### Work item
Please write out all the data that follows exactly, without the pictures.

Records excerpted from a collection
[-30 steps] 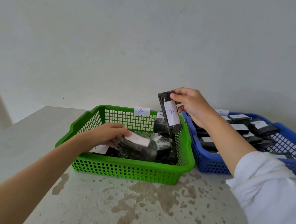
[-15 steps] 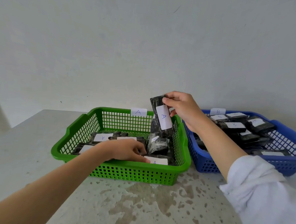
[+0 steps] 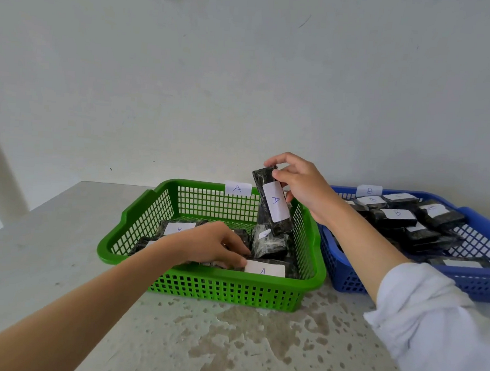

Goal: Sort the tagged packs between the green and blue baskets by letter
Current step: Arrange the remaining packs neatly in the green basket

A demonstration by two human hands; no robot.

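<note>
A green basket (image 3: pixel 211 289) tagged A stands at the centre of the table and holds several black packs with white A tags. My right hand (image 3: pixel 301 186) pinches the top of one black pack tagged A (image 3: pixel 273 201), held upright and tilted over the basket's right inner side. My left hand (image 3: pixel 214 246) reaches into the basket, fingers resting on a flat pack tagged A (image 3: pixel 267 268) by the front wall. To the right, the blue basket (image 3: pixel 344 274) tagged B holds several black packs with B tags.
The table (image 3: pixel 61 260) is pale stone with brown stains in front of the baskets. A white wall rises just behind both baskets. The baskets stand close side by side. My white sleeve (image 3: pixel 441 326) fills the lower right.
My left hand laid its pack down flat at the front of the green basket and stays on it. My right hand lowered its upright A pack slightly into the green basket.
</note>
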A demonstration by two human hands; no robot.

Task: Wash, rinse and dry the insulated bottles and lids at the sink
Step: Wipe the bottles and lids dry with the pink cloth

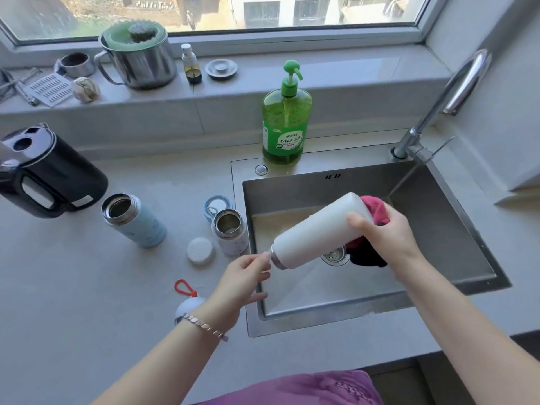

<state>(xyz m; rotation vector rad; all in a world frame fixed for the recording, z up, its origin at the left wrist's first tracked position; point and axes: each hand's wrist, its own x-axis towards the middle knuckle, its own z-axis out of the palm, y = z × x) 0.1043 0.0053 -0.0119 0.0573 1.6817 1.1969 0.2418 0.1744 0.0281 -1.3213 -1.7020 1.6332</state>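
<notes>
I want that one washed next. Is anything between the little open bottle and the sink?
Nothing visible. The little open bottle stands right at the left rim of the sink.

**White cylindrical insulated bottle (318, 229) tilted above the stainless steel sink (380, 302), left hand (242, 283) at its mouth, right hand (385, 232) at its base.**

On the grey counter (87, 287), a small white patterned bottle (230, 233) stands just beside the sink's left edge, a pale blue bottle (134, 222) further left, a round white lid (200, 250) between them. A green soap pump bottle (287, 127) stands at the sink's back edge.
</notes>
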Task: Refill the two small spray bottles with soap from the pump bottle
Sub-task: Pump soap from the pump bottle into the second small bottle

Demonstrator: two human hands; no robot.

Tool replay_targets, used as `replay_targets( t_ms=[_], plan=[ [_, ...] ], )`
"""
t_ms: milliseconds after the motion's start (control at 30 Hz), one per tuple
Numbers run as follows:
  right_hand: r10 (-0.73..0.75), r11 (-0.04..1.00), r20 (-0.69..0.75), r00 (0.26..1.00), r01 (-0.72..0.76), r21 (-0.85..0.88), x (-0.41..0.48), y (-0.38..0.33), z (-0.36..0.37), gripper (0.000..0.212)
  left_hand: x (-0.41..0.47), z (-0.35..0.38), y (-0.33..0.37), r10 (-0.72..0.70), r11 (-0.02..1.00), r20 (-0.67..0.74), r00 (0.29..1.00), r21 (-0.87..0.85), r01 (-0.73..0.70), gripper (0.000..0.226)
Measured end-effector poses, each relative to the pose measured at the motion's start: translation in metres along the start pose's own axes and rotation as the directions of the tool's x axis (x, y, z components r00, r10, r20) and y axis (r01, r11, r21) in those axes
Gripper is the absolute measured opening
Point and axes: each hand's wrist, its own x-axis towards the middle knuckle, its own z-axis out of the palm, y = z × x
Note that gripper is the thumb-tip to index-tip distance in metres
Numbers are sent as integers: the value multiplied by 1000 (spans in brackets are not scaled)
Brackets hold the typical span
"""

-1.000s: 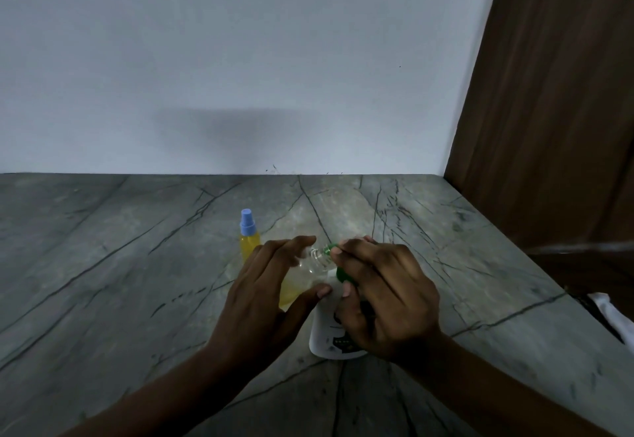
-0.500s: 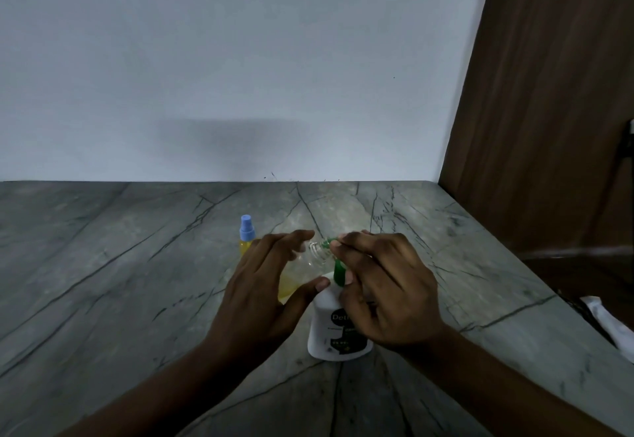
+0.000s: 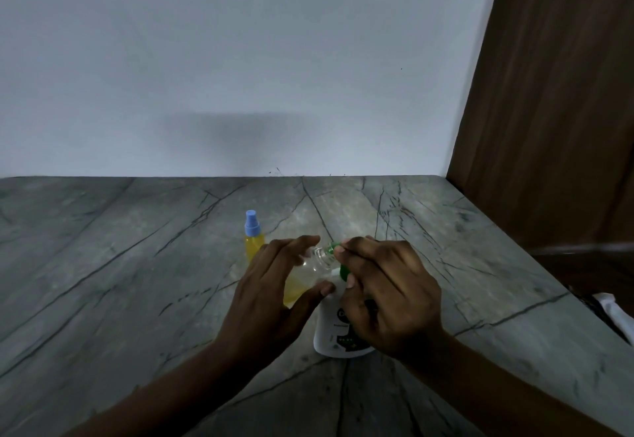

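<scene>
My left hand holds a small clear spray bottle with no cap, tilted so its open neck meets the green pump nozzle. Yellow soap fills the bottle's lower part. My right hand lies over the green pump head of the white pump bottle, its fingers curled round the head. The pump bottle stands upright on the grey stone counter. A second small spray bottle, with a blue cap and yellow soap inside, stands upright behind my left hand.
A white wall rises behind the counter. A brown wooden panel stands at the right. The counter's right edge runs diagonally past my right arm, with something white lying beyond it.
The view has shifted slightly. Both hands keep the same hold on the small bottle and the pump head.
</scene>
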Motion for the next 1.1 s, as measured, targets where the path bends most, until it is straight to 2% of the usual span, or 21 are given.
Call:
replay_targets(
  t_ms=[400, 700, 933, 1100],
  plan=[
    [10, 1000, 36, 999, -11, 22, 13, 4, -9, 27, 5, -6, 4, 6, 1000, -9, 1000, -7, -6, 49],
    [18, 999, 44, 999, -20, 50, 14, 5, -9, 41, 7, -9, 6, 1, 1000, 10, 1000, -7, -1, 48],
    [30, 998, -11, 999, -29, 62, 10, 1, -6, 37, 4, -6, 5, -7, 1000, 6, 1000, -22, 7, 47],
    [24, 999, 6, 1000, -25, 35, 1, -2, -2, 31, 0, -2, 1, -13, 1000, 21, 1000, -15, 13, 48]
  ],
)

### Answer to this problem
[-30 steps] 
[-15 steps] 
[+0 steps] 

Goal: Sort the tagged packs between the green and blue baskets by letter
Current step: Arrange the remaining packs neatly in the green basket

A demonstration by two human hands; no robot.

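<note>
A green basket (image 3: pixel 211 289) tagged A stands at the centre of the table and holds several black packs with white A tags. My right hand (image 3: pixel 301 186) pinches the top of one black pack tagged A (image 3: pixel 273 201), held upright and tilted over the basket's right inner side. My left hand (image 3: pixel 214 246) reaches into the basket, fingers resting on a flat pack tagged A (image 3: pixel 267 268) by the front wall. To the right, the blue basket (image 3: pixel 344 274) tagged B holds several black packs with B tags.
The table (image 3: pixel 61 260) is pale stone with brown stains in front of the baskets. A white wall rises just behind both baskets. The baskets stand close side by side. My white sleeve (image 3: pixel 441 326) fills the lower right.
My left hand laid its pack down flat at the front of the green basket and stays on it. My right hand lowered its upright A pack slightly into the green basket.
</note>
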A demonstration by two human hands; no robot.

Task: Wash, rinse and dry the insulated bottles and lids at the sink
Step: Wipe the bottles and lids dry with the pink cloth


<state>(xyz m; rotation vector rad; all in a world frame fixed for the recording, z up, its origin at the left wrist's first tracked position; point and axes: each hand's wrist, its own x-axis towards the middle knuckle, its own z-axis out of the palm, y = z × x) 0.1043 0.0053 -0.0119 0.0573 1.6817 1.1969 0.2418 0.1744 0.0281 -1.3213 -1.7020 1.6332</state>
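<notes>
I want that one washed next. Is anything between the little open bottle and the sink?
Nothing visible. The little open bottle stands right at the left rim of the sink.

**White cylindrical insulated bottle (318, 229) tilted above the stainless steel sink (380, 302), left hand (242, 283) at its mouth, right hand (385, 232) at its base.**

On the grey counter (87, 287), a small white patterned bottle (230, 233) stands just beside the sink's left edge, a pale blue bottle (134, 222) further left, a round white lid (200, 250) between them. A green soap pump bottle (287, 127) stands at the sink's back edge.
</notes>
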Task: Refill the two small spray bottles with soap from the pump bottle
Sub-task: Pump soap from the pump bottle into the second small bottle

Demonstrator: two human hands; no robot.

Tool replay_targets, used as `replay_targets( t_ms=[_], plan=[ [_, ...] ], )`
"""
t_ms: milliseconds after the motion's start (control at 30 Hz), one per tuple
Numbers run as follows:
  right_hand: r10 (-0.73..0.75), r11 (-0.04..1.00), r20 (-0.69..0.75), r00 (0.26..1.00), r01 (-0.72..0.76), r21 (-0.85..0.88), x (-0.41..0.48), y (-0.38..0.33), z (-0.36..0.37), gripper (0.000..0.212)
  left_hand: x (-0.41..0.47), z (-0.35..0.38), y (-0.33..0.37), r10 (-0.72..0.70), r11 (-0.02..1.00), r20 (-0.67..0.74), r00 (0.29..1.00), r21 (-0.87..0.85), r01 (-0.73..0.70), gripper (0.000..0.226)
Measured end-effector poses, each relative to the pose measured at the motion's start: translation in metres along the start pose's own axes and rotation as the directions of the tool's x axis (x, y, z components r00, r10, r20) and y axis (r01, r11, r21) in those axes
Gripper is the absolute measured opening
Point and axes: each hand's wrist, its own x-axis towards the middle knuckle, its own z-axis out of the palm, y = z × x
Note that gripper is the thumb-tip to index-tip distance in metres
Numbers are sent as integers: the value multiplied by 1000 (spans in brackets are not scaled)
Brackets hold the typical span
"""

-1.000s: 
-0.500s: 
+0.000s: 

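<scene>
My left hand holds a small clear spray bottle with no cap, tilted so its open neck meets the green pump nozzle. Yellow soap fills the bottle's lower part. My right hand lies over the green pump head of the white pump bottle, its fingers curled round the head. The pump bottle stands upright on the grey stone counter. A second small spray bottle, with a blue cap and yellow soap inside, stands upright behind my left hand.
A white wall rises behind the counter. A brown wooden panel stands at the right. The counter's right edge runs diagonally past my right arm, with something white lying beyond it.
The view has shifted slightly. Both hands keep the same hold on the small bottle and the pump head.
</scene>
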Motion for the next 1.1 s, as measured, targets where the path bends most, until it is straight to 2% of the usual span, or 21 are given.
Call:
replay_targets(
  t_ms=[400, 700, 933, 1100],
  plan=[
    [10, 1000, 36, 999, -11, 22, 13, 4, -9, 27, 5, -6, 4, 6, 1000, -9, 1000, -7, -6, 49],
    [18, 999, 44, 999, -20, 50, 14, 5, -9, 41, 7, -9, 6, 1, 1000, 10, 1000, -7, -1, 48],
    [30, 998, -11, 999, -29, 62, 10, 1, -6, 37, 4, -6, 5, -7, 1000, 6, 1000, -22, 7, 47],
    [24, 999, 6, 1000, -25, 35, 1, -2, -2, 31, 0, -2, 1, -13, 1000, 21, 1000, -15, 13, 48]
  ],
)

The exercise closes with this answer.